Reconstruction of Midface and Orbital Wall Defects After Maxillectomy and Orbital Content Preservation With Titanium Mesh and Fascia Lata: 3-Year Follow-Up



Reconstruction of Midface and Orbital Wall Defects After Maxillectomy and Orbital Content Preservation With Titanium Mesh and Fascia Lata: 3-Year Follow-Up




Journal of Oral and Maxillofacial Surgery, 2015-12-01, Volume 73, Issue 12, Pages 2447.e1-2447.e5, Copyright © 2015 American Association of Oral and Maxillofacial Surgeons


Purpose

To describe the authors' experience in the reconstruction of patients after total maxillectomy with preservation of orbital contents for maxillary tumors using titanium mesh and autogenous fascia lata, where no setting for free flap reconstruction is available.

Patients and Methods

Twelve consecutive patients with paranasal sinus tumors underwent total maxillectomy without orbital exenterations and primary reconstruction. The defects were reconstructed by titanium mesh in combination with autogenous fascia lata in the orbital floor performed by 1 surgical team. Titanium mesh (0.2 mm thick) was contoured and fixed to reconstruct the orbital floor and obtain midface projection. Fascia lata was used to cover the titanium mesh along the orbital floor to prevent fat entrapment in the mesh holes.

Results

The most common pathology was squamous cell carcinoma (50%). Patients' mean age was 45.66 years (33 to 74 yr). The mean follow-up period was 35.2 months (30 to 49 months). During follow-up, no infection or foreign body reaction was encountered. Extrusion of titanium mesh occurred in 4 patients who underwent postoperative radiotherapy.
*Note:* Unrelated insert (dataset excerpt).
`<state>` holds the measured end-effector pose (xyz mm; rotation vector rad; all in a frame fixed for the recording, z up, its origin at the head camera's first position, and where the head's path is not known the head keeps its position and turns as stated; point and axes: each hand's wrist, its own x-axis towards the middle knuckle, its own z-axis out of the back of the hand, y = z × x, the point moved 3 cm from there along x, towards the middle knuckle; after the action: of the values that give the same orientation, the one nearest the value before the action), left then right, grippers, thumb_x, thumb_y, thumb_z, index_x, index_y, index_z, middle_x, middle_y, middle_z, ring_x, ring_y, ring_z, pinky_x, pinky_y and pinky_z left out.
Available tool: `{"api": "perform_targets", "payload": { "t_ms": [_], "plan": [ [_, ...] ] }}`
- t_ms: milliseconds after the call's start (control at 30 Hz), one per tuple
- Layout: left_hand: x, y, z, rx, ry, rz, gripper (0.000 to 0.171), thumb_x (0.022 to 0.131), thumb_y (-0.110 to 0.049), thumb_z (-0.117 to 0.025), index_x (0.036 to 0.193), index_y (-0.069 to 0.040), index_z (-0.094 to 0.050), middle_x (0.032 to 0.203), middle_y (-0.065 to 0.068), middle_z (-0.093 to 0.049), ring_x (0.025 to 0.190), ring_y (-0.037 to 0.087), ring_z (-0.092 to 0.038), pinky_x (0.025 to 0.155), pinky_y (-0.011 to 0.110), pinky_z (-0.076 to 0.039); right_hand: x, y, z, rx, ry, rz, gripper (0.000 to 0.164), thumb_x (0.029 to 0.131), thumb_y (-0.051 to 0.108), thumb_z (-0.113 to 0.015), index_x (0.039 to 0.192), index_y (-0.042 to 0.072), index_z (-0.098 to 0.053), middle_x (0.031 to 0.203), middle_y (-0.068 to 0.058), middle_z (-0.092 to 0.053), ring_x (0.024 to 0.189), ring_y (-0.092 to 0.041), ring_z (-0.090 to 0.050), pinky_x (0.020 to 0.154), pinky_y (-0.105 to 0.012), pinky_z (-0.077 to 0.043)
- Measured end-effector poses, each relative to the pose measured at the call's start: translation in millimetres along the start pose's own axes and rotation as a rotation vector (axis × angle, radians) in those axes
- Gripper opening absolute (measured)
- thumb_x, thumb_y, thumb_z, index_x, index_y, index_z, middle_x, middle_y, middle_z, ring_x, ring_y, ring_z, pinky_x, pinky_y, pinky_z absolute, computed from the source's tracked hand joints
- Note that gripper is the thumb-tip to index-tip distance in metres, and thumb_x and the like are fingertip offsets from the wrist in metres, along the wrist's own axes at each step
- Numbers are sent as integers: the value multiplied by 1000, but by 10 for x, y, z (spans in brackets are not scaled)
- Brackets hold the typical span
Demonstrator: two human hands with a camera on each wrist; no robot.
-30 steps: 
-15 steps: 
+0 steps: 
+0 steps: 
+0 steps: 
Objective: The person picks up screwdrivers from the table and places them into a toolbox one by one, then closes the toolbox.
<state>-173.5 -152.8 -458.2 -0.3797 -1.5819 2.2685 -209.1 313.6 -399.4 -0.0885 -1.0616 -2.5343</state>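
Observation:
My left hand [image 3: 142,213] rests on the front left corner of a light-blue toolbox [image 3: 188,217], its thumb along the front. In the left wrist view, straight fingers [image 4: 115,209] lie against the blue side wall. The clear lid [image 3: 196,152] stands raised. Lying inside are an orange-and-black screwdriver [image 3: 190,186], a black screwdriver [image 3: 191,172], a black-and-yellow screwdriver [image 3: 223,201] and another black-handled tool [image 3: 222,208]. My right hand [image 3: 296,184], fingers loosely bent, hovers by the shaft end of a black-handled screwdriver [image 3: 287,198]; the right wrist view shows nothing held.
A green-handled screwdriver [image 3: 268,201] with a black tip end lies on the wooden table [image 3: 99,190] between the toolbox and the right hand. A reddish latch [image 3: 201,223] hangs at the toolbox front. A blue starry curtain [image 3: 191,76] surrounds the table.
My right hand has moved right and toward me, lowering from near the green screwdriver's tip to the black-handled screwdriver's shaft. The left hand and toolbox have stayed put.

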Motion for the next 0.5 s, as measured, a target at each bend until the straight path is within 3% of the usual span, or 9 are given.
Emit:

Two cases of mild diplopia at extreme gaze occurred early during the postoperative period that resolved after a few months.

Conclusion

Placing fascia lata between the titanium mesh surface of the orbital implant and the orbital contents was successful in preventing long-term diplopia or dystopia. Nevertheless, exposure of the titanium implant through the skin surface represented a complication of this technique in 25% of patients. Further studies are required with head-to-head comparisons of artificial materials and free flaps for reconstruction of maxillectomy defects.

Maxillary and orbital reconstruction is a major challenge for head and neck reconstructive surgeons. Because maxillectomy is an uncommon operation, evidence is limited regarding the best reconstructive procedure. Although the selection of the method depends on the extent of the bony and soft tissue defect, there is no clear optimal method of obturation, reconstruction, and rehabilitation.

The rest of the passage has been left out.